Your objective: Keep images out and repeat all data exactly.
○ ○ ○ ○ ○ ○ ○
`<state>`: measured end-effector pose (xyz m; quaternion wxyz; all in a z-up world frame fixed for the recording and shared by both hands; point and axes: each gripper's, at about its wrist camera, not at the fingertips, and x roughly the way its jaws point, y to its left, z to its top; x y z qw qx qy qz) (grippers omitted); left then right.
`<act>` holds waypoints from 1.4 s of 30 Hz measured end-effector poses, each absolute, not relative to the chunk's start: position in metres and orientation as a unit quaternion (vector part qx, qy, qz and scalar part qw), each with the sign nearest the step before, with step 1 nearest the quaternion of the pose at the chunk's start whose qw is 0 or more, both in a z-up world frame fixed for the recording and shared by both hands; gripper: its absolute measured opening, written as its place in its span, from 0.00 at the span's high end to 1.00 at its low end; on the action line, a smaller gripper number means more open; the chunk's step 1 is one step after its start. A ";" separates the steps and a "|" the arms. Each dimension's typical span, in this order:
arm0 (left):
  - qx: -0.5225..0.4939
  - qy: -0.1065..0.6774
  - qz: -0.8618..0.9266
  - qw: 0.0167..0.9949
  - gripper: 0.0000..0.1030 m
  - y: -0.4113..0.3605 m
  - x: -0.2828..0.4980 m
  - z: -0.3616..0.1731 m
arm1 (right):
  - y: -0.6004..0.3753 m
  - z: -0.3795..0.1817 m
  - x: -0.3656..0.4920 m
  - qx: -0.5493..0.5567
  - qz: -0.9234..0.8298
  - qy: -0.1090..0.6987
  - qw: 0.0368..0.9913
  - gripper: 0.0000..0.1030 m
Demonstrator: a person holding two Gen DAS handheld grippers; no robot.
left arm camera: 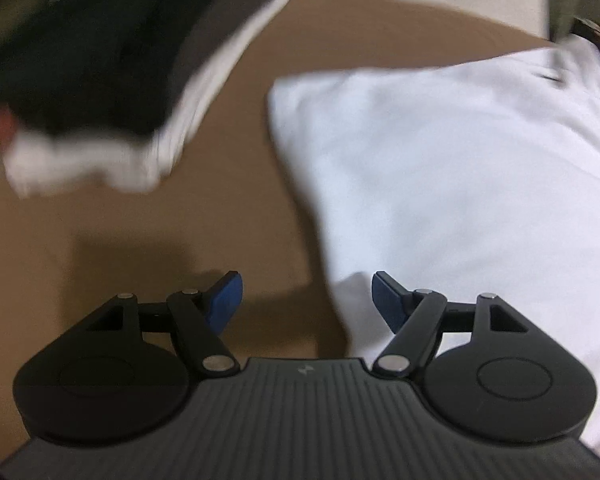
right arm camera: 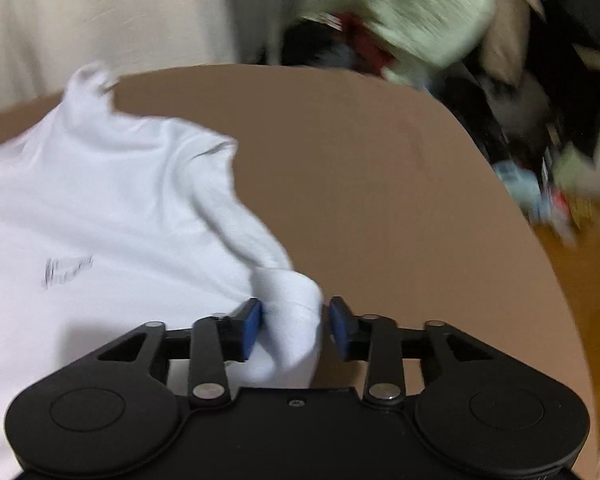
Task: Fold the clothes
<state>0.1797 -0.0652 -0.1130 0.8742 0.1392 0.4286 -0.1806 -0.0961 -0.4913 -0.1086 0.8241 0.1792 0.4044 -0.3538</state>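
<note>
A white T-shirt (right arm camera: pixel 112 208) lies spread on the brown table (right arm camera: pixel 360 152). The right hand-held gripper (right arm camera: pixel 294 320) has a bunched fold of the shirt's edge between its blue pads (right arm camera: pixel 252 324); the left pad touches cloth, a small gap shows at the right pad, so no firm grip. The left hand-held gripper (left arm camera: pixel 307 296) hangs wide open over the table, its right finger above the shirt's edge, holding nothing. A dark mark (right arm camera: pixel 66 270) on the shirt's front is too blurred to read. A stack of folded dark and white clothes (left arm camera: pixel 100 80) lies apart on the table
</note>
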 end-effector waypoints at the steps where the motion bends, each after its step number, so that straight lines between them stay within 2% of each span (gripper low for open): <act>1: 0.144 0.410 -0.211 0.875 0.31 -0.071 0.167 -0.105 | -0.495 -0.105 -0.103 0.211 -0.356 0.399 0.818 0.56; 4: 0.103 0.388 -0.329 0.855 0.31 -0.088 0.126 -0.088 | -0.496 -0.106 -0.134 0.323 -0.340 0.394 0.790 0.47; 6: 0.093 0.379 -0.413 0.823 0.31 -0.104 0.095 -0.081 | -0.496 -0.110 -0.156 0.402 -0.317 0.390 0.765 0.46; 9: 0.135 0.360 -0.501 0.775 0.30 -0.132 0.048 -0.081 | -0.494 -0.130 -0.185 0.517 -0.263 0.371 0.725 0.45; 13: 0.200 0.337 -0.563 0.728 0.23 -0.163 -0.007 -0.093 | -0.491 -0.142 -0.173 0.521 -0.238 0.381 0.726 0.44; 14: 0.211 0.341 -0.560 0.725 0.23 -0.169 -0.013 -0.099 | -0.488 -0.143 -0.166 0.510 -0.229 0.386 0.734 0.47; 15: 0.221 0.348 -0.556 0.722 0.23 -0.174 -0.018 -0.105 | -0.484 -0.140 -0.157 0.492 -0.214 0.389 0.749 0.57; 16: 0.220 0.355 -0.551 0.722 0.23 -0.175 -0.020 -0.107 | -0.479 -0.137 -0.147 0.474 -0.199 0.393 0.763 0.94; 19: 0.207 0.379 -0.537 0.724 0.23 -0.173 -0.022 -0.109 | -0.454 -0.104 -0.139 0.326 -0.250 0.406 0.816 0.95; 22: 0.187 0.396 -0.546 0.714 0.23 -0.165 -0.022 -0.104 | -0.445 -0.081 -0.153 0.193 -0.361 0.420 0.810 0.96; 27: 0.166 0.438 -0.574 0.672 0.23 -0.175 -0.028 -0.122 | -0.469 -0.118 -0.149 0.245 -0.321 0.474 0.782 0.94; 31: 0.226 0.422 -0.574 0.665 0.22 -0.181 -0.051 -0.134 | -0.484 -0.125 -0.162 0.314 -0.316 0.446 0.776 0.94; 33: 0.248 0.413 -0.572 0.664 0.13 -0.183 -0.060 -0.138 | -0.487 -0.124 -0.167 0.336 -0.313 0.431 0.776 0.94; 35: 0.253 0.413 -0.569 0.664 0.07 -0.183 -0.066 -0.141 | -0.490 -0.125 -0.173 0.357 -0.313 0.421 0.773 0.92; 37: 0.254 0.413 -0.563 0.670 0.06 -0.182 -0.071 -0.140 | -0.492 -0.125 -0.178 0.376 -0.314 0.411 0.769 0.88; 39: 0.255 0.415 -0.558 0.672 0.06 -0.181 -0.073 -0.140 | -0.498 -0.124 -0.185 0.397 -0.314 0.402 0.763 0.71; 40: 0.255 0.417 -0.557 0.672 0.06 -0.180 -0.075 -0.140 | -0.501 -0.124 -0.187 0.408 -0.313 0.398 0.760 0.56; 41: 0.251 0.422 -0.560 0.667 0.06 -0.179 -0.076 -0.139 | -0.502 -0.124 -0.186 0.418 -0.310 0.396 0.757 0.48; 42: 0.245 0.428 -0.565 0.662 0.07 -0.178 -0.075 -0.140 | -0.501 -0.124 -0.187 0.426 -0.304 0.394 0.756 0.48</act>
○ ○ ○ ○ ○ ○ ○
Answer to this exercise:
`<state>`: measured end-effector pose (xyz m; quaternion wxyz; all in a z-up world frame fixed for the recording and shared by both hands; point and axes: each gripper's, at about its wrist camera, not at the fingertips, and x roughly the way its jaws point, y to its left, z to its top; x y z qw qx qy qz) (grippers omitted); left then right.
`<act>` holds waypoints from 1.4 s of 30 Hz measured end-effector poses, each absolute, not relative to the chunk's start: position in metres and orientation as a unit quaternion (vector part qx, qy, qz and scalar part qw), each with the sign nearest the step before, with step 1 nearest the quaternion of the pose at the chunk's start whose qw is 0 or more, both in a z-up world frame fixed for the recording and shared by both hands; gripper: its absolute measured opening, written as its place in its span, from 0.00 at the span's high end to 1.00 at its low end; on the action line, a smaller gripper number means more open; the chunk's step 1 is one step after its start. A ";" separates the steps and a "|" the arms. Each dimension's typical span, in this order:
arm0 (left):
  - qx: -0.5225..0.4939
  - qy: -0.1065..0.6774
  - qz: -0.8618..0.9266
  - qw: 0.0167..0.9949
  - gripper: 0.0000..0.1030 m
  - y: -0.4113..0.3605 m
  - x: -0.2828..0.4980 m
  - z: -0.3616..0.1731 m
arm1 (right):
  - y: -0.6004..0.3753 m
  - z: -0.3795..0.1817 m
  - x: -0.3656..0.4920 m
  - qx: -0.5493..0.5567
  - qz: -0.9234..0.8298
  - qy: -0.1090..0.6987
  - qw: 0.0368..0.9913
  - gripper: 0.0000..0.1030 m
Demonstrator: a person holding two Gen DAS handheld grippers; no robot.
left arm camera: 
right arm camera: 
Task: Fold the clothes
<state>0.1797 -0.0652 -0.1130 0.8742 0.1392 0.4286 -0.1806 -0.0961 -0.4913 -0.1086 0.8241 0.1792 0.4044 -0.3538</state>
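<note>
A white T-shirt (right arm camera: pixel 112 208) lies spread on the brown table (right arm camera: pixel 360 152). The right hand-held gripper (right arm camera: pixel 294 320) has a bunched fold of the shirt's edge between its blue pads (right arm camera: pixel 252 324); the left pad touches cloth, a small gap shows at the right pad, so no firm grip. The left hand-held gripper (left arm camera: pixel 307 296) hangs wide open over the table, its right finger above the shirt's edge, holding nothing. A dark mark (right arm camera: pixel 66 270) on the shirt's front is too blurred to read. A stack of folded dark and white clothes (left arm camera: pixel 100 80) lies apart on the table
</note>
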 end-effector waypoints at the steps where the motion bends, each after its step number, so that straight lines between them stay within 2% of each span (gripper low for open): <act>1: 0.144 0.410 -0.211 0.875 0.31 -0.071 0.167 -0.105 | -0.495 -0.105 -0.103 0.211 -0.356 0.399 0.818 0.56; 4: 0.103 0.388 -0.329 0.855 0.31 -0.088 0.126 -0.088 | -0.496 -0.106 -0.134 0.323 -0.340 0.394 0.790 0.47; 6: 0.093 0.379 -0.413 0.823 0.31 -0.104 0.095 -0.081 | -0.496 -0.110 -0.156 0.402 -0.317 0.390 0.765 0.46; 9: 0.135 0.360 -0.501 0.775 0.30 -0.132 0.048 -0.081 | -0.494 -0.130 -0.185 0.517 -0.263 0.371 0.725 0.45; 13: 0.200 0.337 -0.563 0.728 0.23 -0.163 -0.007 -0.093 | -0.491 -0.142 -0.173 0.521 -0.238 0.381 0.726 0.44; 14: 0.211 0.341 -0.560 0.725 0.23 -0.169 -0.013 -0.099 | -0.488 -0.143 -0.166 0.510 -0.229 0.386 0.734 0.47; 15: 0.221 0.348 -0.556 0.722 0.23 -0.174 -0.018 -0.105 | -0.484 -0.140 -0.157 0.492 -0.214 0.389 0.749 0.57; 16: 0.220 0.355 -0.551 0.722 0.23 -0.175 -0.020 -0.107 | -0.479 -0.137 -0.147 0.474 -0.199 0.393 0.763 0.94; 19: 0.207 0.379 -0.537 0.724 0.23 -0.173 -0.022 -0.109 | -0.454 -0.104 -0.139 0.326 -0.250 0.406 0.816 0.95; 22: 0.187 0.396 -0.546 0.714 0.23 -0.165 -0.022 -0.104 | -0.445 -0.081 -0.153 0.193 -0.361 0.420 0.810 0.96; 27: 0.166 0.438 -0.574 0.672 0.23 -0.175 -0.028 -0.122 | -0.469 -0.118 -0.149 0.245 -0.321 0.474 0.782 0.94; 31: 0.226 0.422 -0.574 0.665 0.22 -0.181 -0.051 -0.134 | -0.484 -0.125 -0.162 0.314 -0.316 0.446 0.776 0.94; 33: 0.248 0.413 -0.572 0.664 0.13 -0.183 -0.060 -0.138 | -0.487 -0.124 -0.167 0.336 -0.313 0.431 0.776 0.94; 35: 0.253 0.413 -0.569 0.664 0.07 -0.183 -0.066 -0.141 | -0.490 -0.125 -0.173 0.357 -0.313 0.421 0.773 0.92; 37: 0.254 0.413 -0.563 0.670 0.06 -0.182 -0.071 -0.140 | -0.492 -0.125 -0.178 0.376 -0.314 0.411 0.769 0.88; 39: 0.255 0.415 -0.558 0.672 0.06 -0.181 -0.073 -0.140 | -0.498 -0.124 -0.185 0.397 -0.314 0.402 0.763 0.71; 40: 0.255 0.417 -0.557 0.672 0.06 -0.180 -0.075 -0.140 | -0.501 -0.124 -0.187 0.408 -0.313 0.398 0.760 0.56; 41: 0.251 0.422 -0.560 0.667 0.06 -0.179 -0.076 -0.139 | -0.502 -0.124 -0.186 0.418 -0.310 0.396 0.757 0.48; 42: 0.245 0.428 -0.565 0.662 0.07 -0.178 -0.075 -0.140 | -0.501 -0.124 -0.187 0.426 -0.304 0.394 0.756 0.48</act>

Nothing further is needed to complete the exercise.